За три года ее дочь пережила цепь счастливых событий, ее дела процветали. А все благодаря ее мужу, Джону В. Бредли, с которым Элиза познакомилась во время своего первого приезда в США и который с тех пор стал ее компаньоном. Элиза быстро перебралась из своего магазинчика на Восьмой авеню в великолепный и огромный бутик Джона Бредли на Пятой авеню, между Центральным парком и Рокфеллер-центром. Люси взяла на себя управление бутиком в Париже и присматривала за Паулой, поскольку Элизе приходилось много путешествовать. Она сама поставляла в бутики редкую европейскую и американскую мебель. Люси и Джон Бредли продавали низенькие столики, письменные столы, серванты, кресла из Италии, Голландии, Франции, Германии, и не только богатым коллекционерам, но также дизайнерам, с которыми Джон Бредли был в партнерских отношениях.
Люси и сама стала специалистом по антикварной мебели, особенно увлекаясь французской мебелью XIX столетия в стиле ампир, как та, что находилась в замке Буассьер и от которой у нее остались волнующие воспоминания. Однако же Люси раз и навсегда решила обратиться мыслями в будущее, забыть про свой возраст — шестьдесят шесть лет — и наслаждаться всем тем, что благодаря дочери было теперь доступно ей. Например, Нью-Йорком или Лондоном, куда она дважды ездила за прошедшие несколько лет.
Она часто думала о своей судьбе — судьбе крестьянки, уроженицы Праделя, умудрившейся попутешествовать по всему миру; побывать в Германии, Швеции, Англии, а теперь еще и в Штатах. Люси также думала о деньгах, заработанных ею с тех пор, как Элиза доверила ей магазин в Париже, обо всей роскоши вокруг нее, о людях из мира, всегда казавшегося ей запретным, и иногда у нее начинала немного кружиться голова и ей было жаль, что не хватает времени наведаться в Пюльубьер.
Ее жизнь, раньше, казалось, подходившая к концу, сейчас вела ее к горизонтам невероятной величины и красоты, как этим утром, когда Люси смотрела на океан сквозь облака, а самолет уже начинал снижаться. Она рассматривала небоскребы Нью-Йорка, огромные размеры города по обе стороны Манхэттена, над Ист-Ривер, где открывалась огромная бухта невероятно чистого искрящегося голубого цвета, и пристегнула ремень, как рекомендовала стюардесса, молодая брюнетка, улыбающаяся и элегантная в своем шелковом костюме.

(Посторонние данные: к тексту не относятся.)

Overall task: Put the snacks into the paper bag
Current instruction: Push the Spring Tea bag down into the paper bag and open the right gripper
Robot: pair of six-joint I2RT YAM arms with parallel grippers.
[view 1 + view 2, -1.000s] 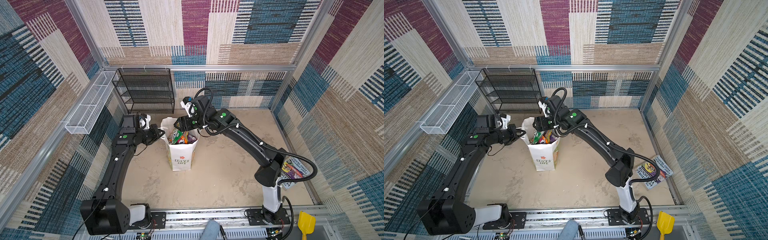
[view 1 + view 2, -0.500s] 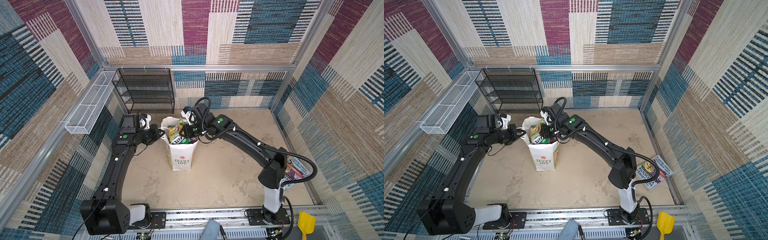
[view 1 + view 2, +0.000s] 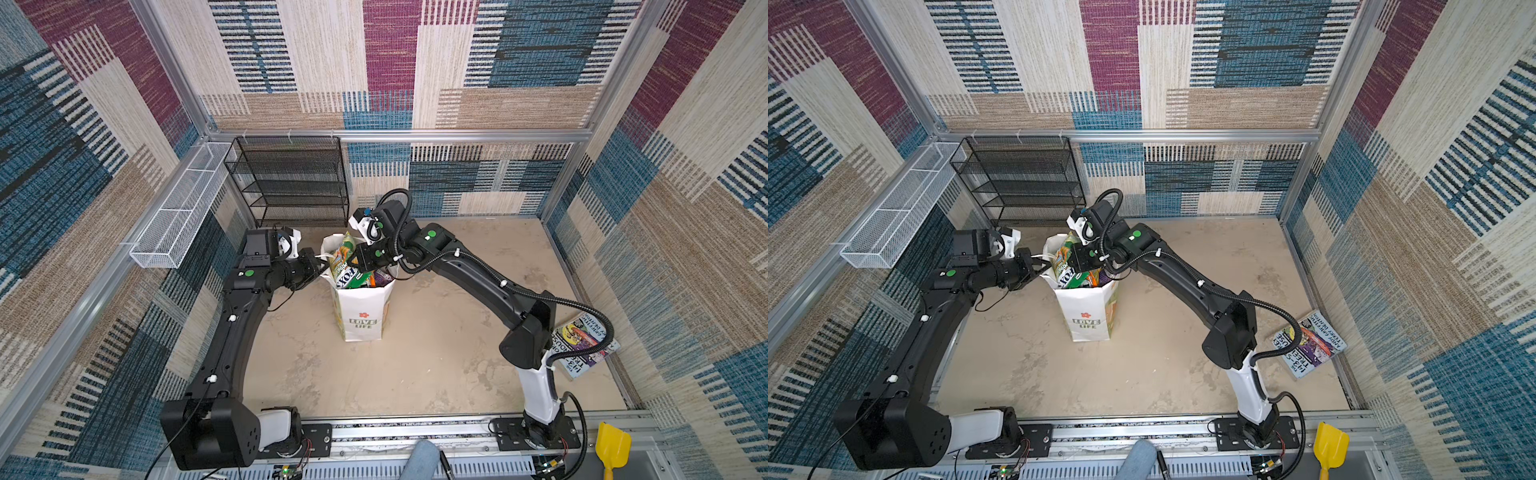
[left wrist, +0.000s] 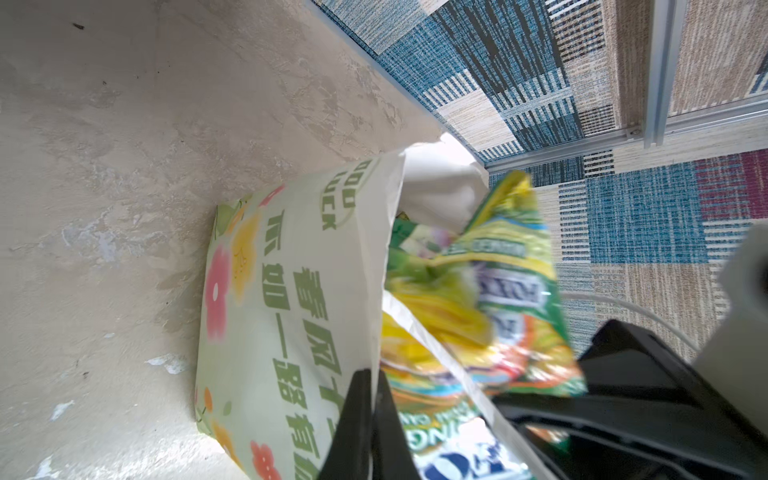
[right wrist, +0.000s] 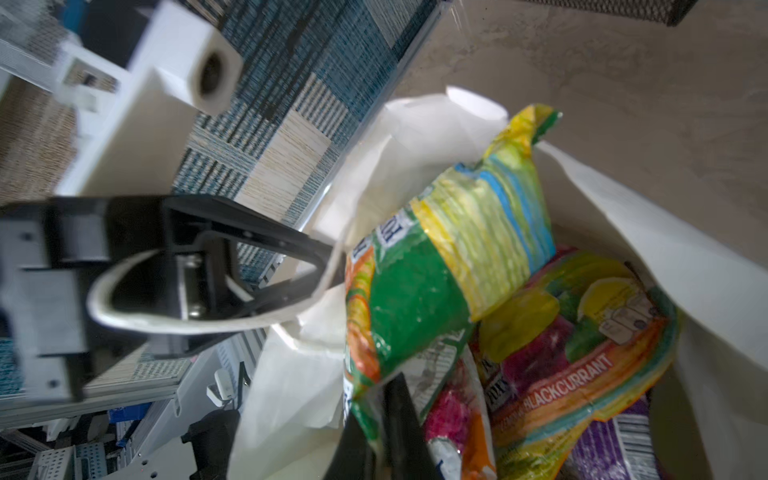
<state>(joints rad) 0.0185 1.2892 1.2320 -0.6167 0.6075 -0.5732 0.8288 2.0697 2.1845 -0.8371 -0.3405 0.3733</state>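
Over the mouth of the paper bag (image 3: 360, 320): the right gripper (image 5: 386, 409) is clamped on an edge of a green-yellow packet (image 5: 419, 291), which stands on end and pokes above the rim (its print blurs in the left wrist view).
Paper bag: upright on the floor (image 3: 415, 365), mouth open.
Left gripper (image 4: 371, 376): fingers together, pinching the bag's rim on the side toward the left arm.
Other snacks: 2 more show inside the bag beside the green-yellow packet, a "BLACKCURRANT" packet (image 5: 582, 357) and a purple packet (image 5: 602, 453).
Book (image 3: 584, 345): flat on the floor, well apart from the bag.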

Меньше чем через час Люси уже ехала в такси в компании дочери по направлению к Манхэттену, где находились и бутик, и квартира Элизы, магазин — на первом этаже, а квартира — на двадцать пятом, и из окна открывался вид на Квинс, Бруклин и бухту, испещренную большими белыми кораблями. Люси никогда не видела подобной красоты. Она думала, что спит, спрашивала себя, не разница ли во времени погрузила ее в эти мысли наяву, слушала, как Элиза говорит о проблемах поставки и возрастающем спросе на французскую и итальянскую мебель по эту сторону Атлантики, о Джоне Бредли, ожидающем их внизу.
— Ты, наверно, хотела бы немного отдохнуть? — спросила Элиза.
— Если мне удастся вздремнуть часок, думаю, я буду в полном порядке.
— Тогда поднимайся в свою комнату.
Это были великолепные апартаменты, меблированные с большим вкусом. Люси отметила комод из Прамы с палисандровой фанеровкой розового и фиолетового дерева, книжный шкаф из вишневого дерева, состоящий из двух частей, и в спальне, от одного до другого конца, тосканскую кровать-лодку, два прикроватных столика из Ломбардии с мраморными крышками. Женщина не решалась подходить к окнам, казавшимся ей уходящими в бесконечную пустоту, которые Элиза не разрешила ей открывать.
«Ну и хорошо, — думала Люси. — А то голова закружится».